Department of Endocrinology, Odense University Hospital, Odense, Denmark.
Department of Clinical Research, University of Southern Denmark, Odense, Denmark.
Endocrine. 2021 Feb;71(2):397-406. doi: 10.1007/s12020-020-02398-y. Epub 2020 Jul 4.
Fracture risk in hypothyroid patients is debated, and since the effects of hypothyroidism on bone microarchitecture and strength are unclarified, we investigated these characteristics by high-resolution peripheral quantitative computed tomography (HR-pQCT).
Two approaches were used: a cross-sectional control study, comparing 32 hypothyroid women (mean age; 47 ± 12 years) suffering from Hashimoto's thyroiditis with 32 sex-, age-, and menopause-matched healthy controls; a prospective study, where 27 of the women were reexamined 1 year after restoration of euthyroidism. HR-pQCT of the distal radius and tibia, and dual-energy X-ray absorptiometry (DXA) of the spine and hip were performed. Bone strength was estimated using a finite element analysis (FEA).
Cross-sectional control study: in the radius, total (mean 14.6 ± 29.3% (SD); p = 0.04) and trabecular bone areas (19.8 ± 37.1%, p = 0.04) were higher, and cortical volumetric bone mineral density (vBMD) lower (-2.2 ± 6.5%, p = 0.032) in hypothyroid patients than in controls. All indices of tibia cortical and trabecular vBMD, microarchitecture, and estimated bone strength were similar between groups, as was hip and spine areal BMD (aBMD). Prospective study: in the radius, mean cortical (-0.9 ± 1.8%, p = 0.02) and trabecular (-1.5 ± 4.6%, p = 0.02) vBMD decreased, and cortical porosity increased (18.9 ± 32.7%, p = 0.02). In the tibia, mean total vBMD (-1.1 ± 1.9%, p = 0.01) and cortical vBMD (-0.8 ± 1.4%, p = 0.01) decreased, while cortical porosity (8.2 ± 11.5%, p = 0.002) and trabecular area (0.2 ± 0.6%, p = 0.047) increased. No changes in FEA were detected. Lumbar spine aBMD decreased (-1.3 ± 3.0%, p = 0.04).

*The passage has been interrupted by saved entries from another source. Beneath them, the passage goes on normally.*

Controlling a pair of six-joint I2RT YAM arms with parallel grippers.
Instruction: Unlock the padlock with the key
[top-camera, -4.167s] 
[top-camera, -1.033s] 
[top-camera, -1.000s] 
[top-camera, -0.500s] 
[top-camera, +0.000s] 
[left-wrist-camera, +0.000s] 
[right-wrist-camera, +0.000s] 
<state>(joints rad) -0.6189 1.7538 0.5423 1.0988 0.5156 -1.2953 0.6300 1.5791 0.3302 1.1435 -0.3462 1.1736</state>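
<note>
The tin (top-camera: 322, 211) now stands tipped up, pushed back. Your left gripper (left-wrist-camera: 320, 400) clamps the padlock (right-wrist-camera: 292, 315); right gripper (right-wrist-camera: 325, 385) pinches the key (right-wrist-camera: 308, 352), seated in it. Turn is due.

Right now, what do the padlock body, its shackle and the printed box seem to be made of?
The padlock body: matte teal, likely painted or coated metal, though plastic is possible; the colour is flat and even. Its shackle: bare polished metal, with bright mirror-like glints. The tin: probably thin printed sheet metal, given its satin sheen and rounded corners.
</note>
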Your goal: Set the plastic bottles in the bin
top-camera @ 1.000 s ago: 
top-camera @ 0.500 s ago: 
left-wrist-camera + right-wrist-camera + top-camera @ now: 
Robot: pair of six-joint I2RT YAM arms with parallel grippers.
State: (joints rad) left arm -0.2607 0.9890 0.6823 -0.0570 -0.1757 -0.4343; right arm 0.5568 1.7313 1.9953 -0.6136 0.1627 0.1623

Hypothyroidism was associated with an increased trabecular bone area and a lower mineral density of cortical bone in the radius, as assessed by HR-pQCT. Restoration of euthyroidism mainly increased cortical porosity, while estimated bone strength was unaffected.
甲状腺功能减退症患者的骨折风险存在争议,由于甲状腺功能减退症对骨微观结构和强度的影响尚不清楚,我们通过高分辨率外周定量计算机断层扫描(HR-pQCT)来研究这些特征。
采用两种方法:一项横断面对照研究,比较 32 名患有桥本甲状腺炎的甲状腺功能减退症女性(平均年龄 47 ± 12 岁)与 32 名性别、年龄和绝经匹配的健康对照者;一项前瞻性研究,其中 27 名女性在恢复甲状腺功能正常后 1 年接受复查。对桡骨和胫骨进行 HR-pQCT 检查,对脊柱和髋部进行双能 X 线吸收法(DXA)检查。使用有限元分析(FEA)来估计骨强度。
横断面对照研究:在桡骨中,总骨面积(平均 14.6 ± 29.3%(SD);p = 0.04)和小梁骨面积(19.8 ± 37.1%,p = 0.04)更高,而皮质体积骨矿物质密度(vBMD)更低(-2.2 ± 6.5%,p = 0.032)。甲状腺功能减退症患者与对照组相比,所有胫骨皮质和小梁 vBMD、微观结构和估计的骨强度指数均相似,髋部和脊柱面积 BMD(aBMD)也相似。前瞻性研究:在桡骨中,平均皮质(-0.9 ± 1.8%,p = 0.02)和小梁(-1.5 ± 4.6%,p = 0.02)vBMD 降低,皮质孔隙度增加(18.9 ± 32.7%,p = 0.02)。在胫骨中,总 vBMD(-1.1 ± 1.9%,p = 0.01)和皮质 vBMD(-0.8 ± 1.4%,p = 0.01)降低,而皮质孔隙度(8.2 ± 11.5%,p = 0.002)和小梁面积(0.2 ± 0.6%,p = 0.047)增加。未检测到 FEA 的变化。腰椎 aBMD 降低(-1.3 ± 3.0%,p = 0.04)。
HR-pQCT 评估显示,甲状腺功能减退症与桡骨的小梁骨面积增加和皮质骨矿物质密度降低有关。恢复甲状腺功能正常后主要增加皮质孔隙度,而估计的骨强度不受影响。